Autoridade Impetrada : Juiz de Direito da 1ª Vara Criminal da Comarca de São Luís

Incidência Penal : Art. 121, § 2º, I e IV, do Código Penal, e art. 2º, §§ 2º e 4º, II, da Lei nº 12.850/2013 (Lei de Organizações Criminosas), em concurso material

Relator : Desembargador João Santana Sousa

Acórdão :

EMENTA. HABEAS CORPUS. CONTINUIDADE DO JULGAMENTO DO WRIT APÓS DECISÃO PROFERIDA NO INCIDENTE DE ARGUIÇÃO DE INCONSTITUCIONALIDADE COM RELAÇÃO AO ART. 9º, XL, DO CÓDIGO DE DIVISÃO E ORGANIZAÇÃO JUDICIÁRIAS DO ESTADO DO MARANHÃO, COM SUA REFORMA IMPLEMENTADA PELA LEI COMPLEMENTAR ESTADUAL DE Nº 188/2017. CONCESSÃO DA ORDEM EM DECORRÊNCIA DA CONFIGURAÇÃO DE EXCESSO DE PRAZO, COM A APLICAÇÃO DE MEDIDAS CAUTELARES.

1. Segundo precedentes do Supremo Tribunal Federal, e conforme o art. 125, § 1º, da Constituição Federal, permitido que os Tribunais de Justiça Estaduais alterem os seus Códigos de Divisão e Organização Judiciárias, para prever a especialização de varas, sejam elas cíveis ou criminais, não havendo, assim, que se falar na violação ao art. 22, I, da Carta Magna.

2. O art. 5º, XXXVIII, da Constituição Federal, por sua vez, dispõe que é reconhecida a instituição do júri, “com a organização que lhe der a lei”, conferindo margem de discricionariedade às leis de organização judiciárias estaduais, ao passo em que, na sua alínea “d”, assegura que o júri é competente para o julgamento dos crimes dolosos contra a vida, não falando nada sobre o seu processamento.

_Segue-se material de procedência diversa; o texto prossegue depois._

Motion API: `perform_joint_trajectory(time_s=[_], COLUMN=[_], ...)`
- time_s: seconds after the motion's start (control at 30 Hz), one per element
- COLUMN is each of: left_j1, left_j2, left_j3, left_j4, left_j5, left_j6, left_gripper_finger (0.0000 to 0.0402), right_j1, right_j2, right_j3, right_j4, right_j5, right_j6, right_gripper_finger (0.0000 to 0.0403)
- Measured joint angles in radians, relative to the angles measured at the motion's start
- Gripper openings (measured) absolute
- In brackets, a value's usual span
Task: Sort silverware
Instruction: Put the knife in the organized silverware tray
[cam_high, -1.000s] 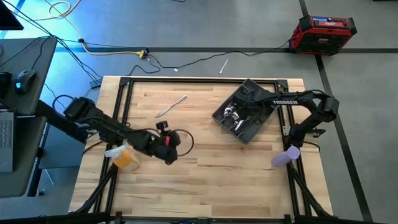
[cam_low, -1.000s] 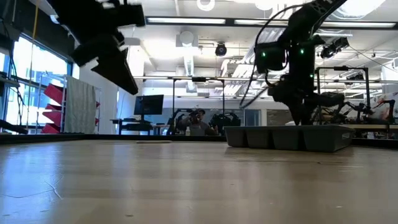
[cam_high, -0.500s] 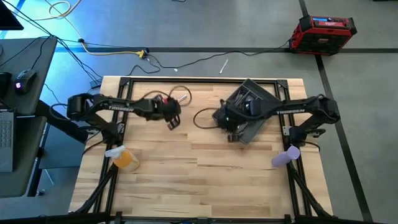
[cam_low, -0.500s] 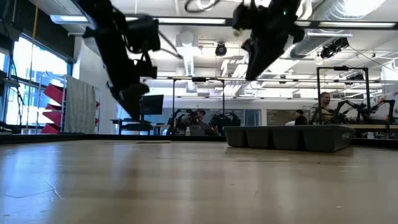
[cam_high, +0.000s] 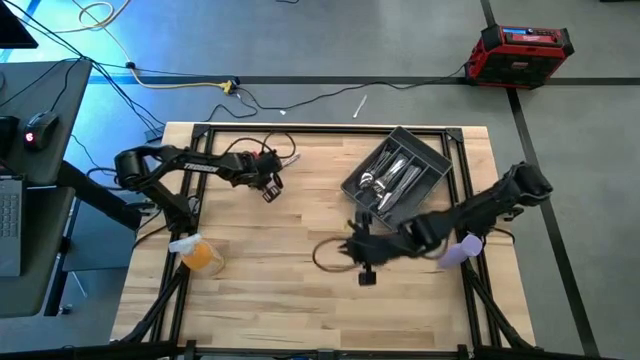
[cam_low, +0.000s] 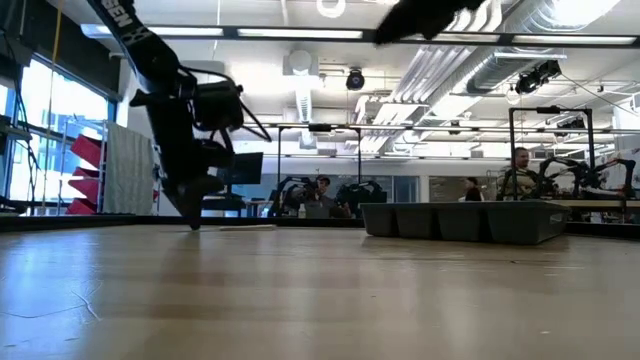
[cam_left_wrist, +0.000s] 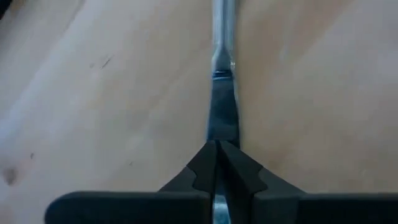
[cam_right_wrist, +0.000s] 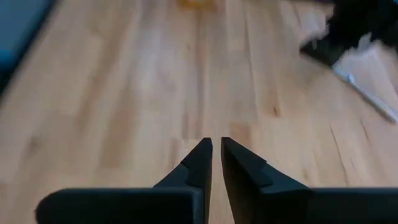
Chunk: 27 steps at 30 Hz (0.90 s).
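Note:
A slim silver piece of silverware (cam_left_wrist: 222, 93), knife-like, lies flat on the wooden table near its far left. My left gripper (cam_left_wrist: 216, 147) is down on it and shut on its near end; from above the gripper (cam_high: 268, 188) covers most of the piece, and only the far end (cam_high: 290, 156) shows. The dark grey tray (cam_high: 440, 160) at the far right holds several pieces of silverware (cam_high: 385, 180). My right gripper (cam_right_wrist: 216, 148) hangs above the middle of the table (cam_high: 364, 272), shut, with nothing between its fingers. My left gripper pinches the end of the knife-like piece (cam_left_wrist: 221, 127) between its two fingertips. The fingers slant down from the table's left side and run in line with the piece. The piece lies flat on the table and stretches away beyond the fingertips.
An orange object with a clear bottle (cam_high: 200, 252) sits at the left edge and a purple object (cam_high: 458, 252) at the right edge. A cable loop (cam_high: 328, 252) hangs by the right gripper. People are in the room behind (cam_low: 520, 170).
My left gripper has swung from the table's near left toward the far edge and come down onto the knife-like piece. My right gripper has left the tray, turned, risen and moved toward the near edge, over the middle of the table.

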Motion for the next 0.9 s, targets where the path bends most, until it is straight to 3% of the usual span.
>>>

Dessa forma, conferida interpretação conforme ao art. 9º, XL, do referido Código de Divisão e Organização Judiciárias, restringindo a competência da 1ª Vara Criminal de São Luís quanto aos crimes dolosos contra a vida praticados no contexto das organizações criminosas tão somente até o trânsito em julgado da decisão de pronúncia.

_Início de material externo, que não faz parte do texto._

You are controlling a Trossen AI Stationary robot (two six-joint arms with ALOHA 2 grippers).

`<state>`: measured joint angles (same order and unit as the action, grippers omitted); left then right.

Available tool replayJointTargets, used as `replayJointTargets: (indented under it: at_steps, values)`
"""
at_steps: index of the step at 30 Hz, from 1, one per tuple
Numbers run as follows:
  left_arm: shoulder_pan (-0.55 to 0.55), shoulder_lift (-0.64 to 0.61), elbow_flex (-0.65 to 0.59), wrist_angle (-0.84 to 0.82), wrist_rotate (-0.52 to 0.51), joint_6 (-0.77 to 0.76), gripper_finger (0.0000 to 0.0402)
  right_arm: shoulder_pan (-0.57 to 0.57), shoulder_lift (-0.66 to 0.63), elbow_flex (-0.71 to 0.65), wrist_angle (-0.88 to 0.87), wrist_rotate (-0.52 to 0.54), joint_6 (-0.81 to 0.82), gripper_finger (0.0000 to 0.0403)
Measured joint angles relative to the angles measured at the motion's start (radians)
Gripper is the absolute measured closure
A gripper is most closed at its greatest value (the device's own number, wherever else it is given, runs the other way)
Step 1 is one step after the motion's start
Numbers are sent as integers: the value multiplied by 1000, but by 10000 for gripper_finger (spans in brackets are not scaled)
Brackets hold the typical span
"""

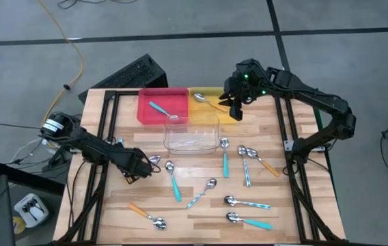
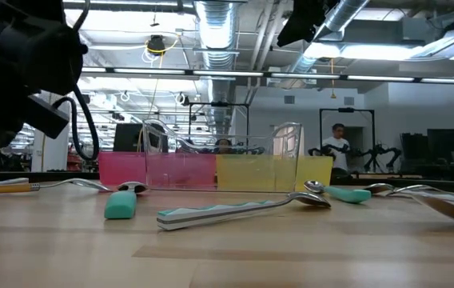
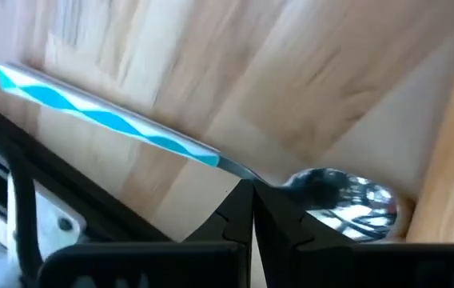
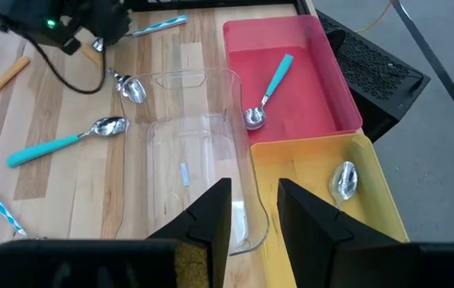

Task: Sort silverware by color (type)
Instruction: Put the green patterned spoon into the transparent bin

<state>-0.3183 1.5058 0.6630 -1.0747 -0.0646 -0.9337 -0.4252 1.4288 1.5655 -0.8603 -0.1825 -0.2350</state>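
The silverware lies mostly loose on the wooden counter (image 1: 201, 219), in front of three trays. A teal-handled spoon (image 1: 160, 109) rests in the red tray (image 1: 146, 102), and an orange-handled spoon (image 1: 211, 102) lies in the yellow tray (image 1: 211, 91) beside it. The clear tray (image 1: 192, 134) stands just in front of those two, near the counter's middle.

Out on the boards, another teal spoon (image 1: 173, 181) lies beside a striped pale blue one (image 1: 203, 193), with a third teal spoon (image 1: 225, 157) just right of the clear tray. Farther right sit a striped spoon (image 1: 245, 164) and an orange one (image 1: 262, 162), their bowls close together. Near the front edge lie an orange spoon (image 1: 146, 213), a striped spoon (image 1: 247, 202) and a teal spoon (image 1: 248, 220) (these last two nearly parallel).

The left gripper (image 1: 139, 166) is down at the counter, left of the clear tray, its fingers (image 3: 235, 220) pressed together on the neck of a striped pale blue spoon (image 3: 115, 120), whose bowl shows just beyond them.

The right gripper (image 1: 236, 108) hangs above the yellow tray's right end, fingers (image 4: 211, 212) apart with nothing between them; below it the yellow and clear trays meet.

Across the room behind the counter, a person (image 2: 337, 148) stands by dark equipment. A dark keyboard-like object (image 1: 129, 75) lies on the floor past the red tray, and a yellow cable (image 1: 71, 55) trails there.
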Motion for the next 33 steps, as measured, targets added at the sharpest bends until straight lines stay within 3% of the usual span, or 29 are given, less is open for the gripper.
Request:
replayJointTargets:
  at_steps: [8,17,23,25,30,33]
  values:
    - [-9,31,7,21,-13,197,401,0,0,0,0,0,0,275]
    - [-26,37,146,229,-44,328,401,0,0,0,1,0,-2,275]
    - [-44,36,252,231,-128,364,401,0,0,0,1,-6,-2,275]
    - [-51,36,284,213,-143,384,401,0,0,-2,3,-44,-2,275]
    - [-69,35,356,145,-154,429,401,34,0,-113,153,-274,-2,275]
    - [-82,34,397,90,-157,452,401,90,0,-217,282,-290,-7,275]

3. Precedentes do Supremo Tribunal Federal no sentido de que a Lei de Organização Judiciária Estadual poderá estabelecer que a 1ª fase do procedimento do júri seja realizada na Vara de Violência Doméstica e Familiar Contra a Mulher, com os autos sendo remetidos, logo após o trânsito em julgado da decisão de pronúncia, para uma das varas do Tribunal do Júri (HC de nº 102.150/SC e ARE nº 812.668/DF). Idêntica inteligência com relação à 1ª Vara Criminal da Comarca de São Luís, a qual possui, a partir da Lei Complementar Estadual de nº 188/2017, competência para o processamento dos crimes dolosos contra a vida envolvendo organizações criminosas (overruling).

4. Não adequação (distinguishing) dos precedentes levantados pelos impetrantes.

5. Reconhecimento de excesso de prazo nas prisões do paciente no bojo das ações penais nº 13.832/2017 e 16.273/2017, que correram na 1ª Vara Criminal da Capital.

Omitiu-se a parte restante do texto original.